# [What this task involves]
Will you return, word for word, only the lines from the top of the data below down to and including the one with "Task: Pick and"?

================

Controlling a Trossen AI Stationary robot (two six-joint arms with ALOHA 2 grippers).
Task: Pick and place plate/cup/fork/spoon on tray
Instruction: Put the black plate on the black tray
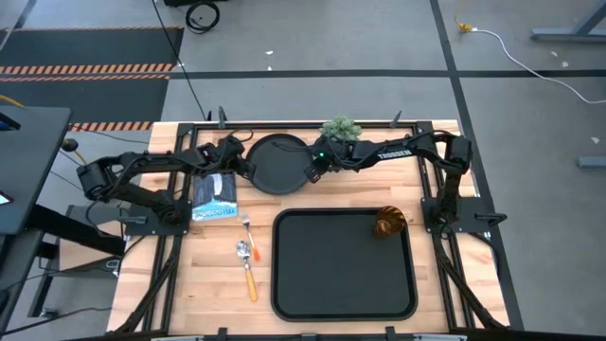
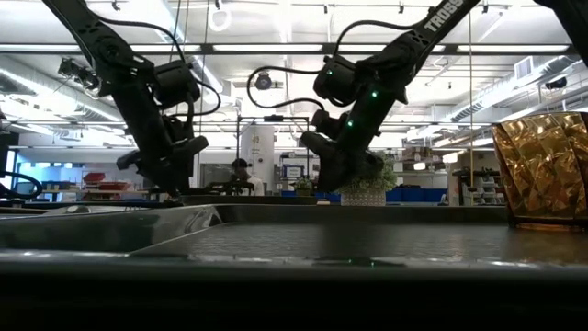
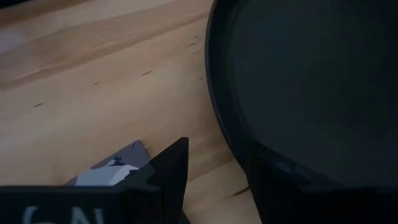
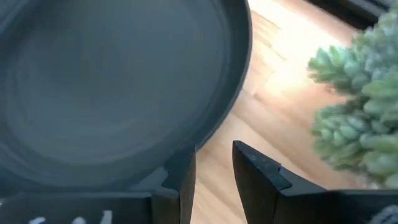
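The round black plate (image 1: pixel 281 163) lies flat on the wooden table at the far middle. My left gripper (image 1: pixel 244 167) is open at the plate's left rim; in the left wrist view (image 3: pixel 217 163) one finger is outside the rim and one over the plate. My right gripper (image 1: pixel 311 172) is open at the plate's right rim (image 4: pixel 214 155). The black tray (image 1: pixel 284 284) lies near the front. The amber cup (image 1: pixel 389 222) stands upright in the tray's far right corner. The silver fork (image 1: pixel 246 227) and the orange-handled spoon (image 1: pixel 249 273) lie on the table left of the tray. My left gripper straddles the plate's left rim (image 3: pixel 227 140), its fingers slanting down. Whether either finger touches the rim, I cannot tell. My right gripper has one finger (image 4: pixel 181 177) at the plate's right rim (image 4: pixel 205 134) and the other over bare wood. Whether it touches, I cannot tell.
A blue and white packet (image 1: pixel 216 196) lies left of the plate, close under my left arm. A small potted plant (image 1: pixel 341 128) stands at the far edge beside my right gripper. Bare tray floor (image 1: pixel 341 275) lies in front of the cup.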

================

# [Response area]
Controlling a Trossen AI Stationary robot (two six-joint arms with ALOHA 2 grippers).
Task: Pick and place plate/cup/fork/spoon on tray

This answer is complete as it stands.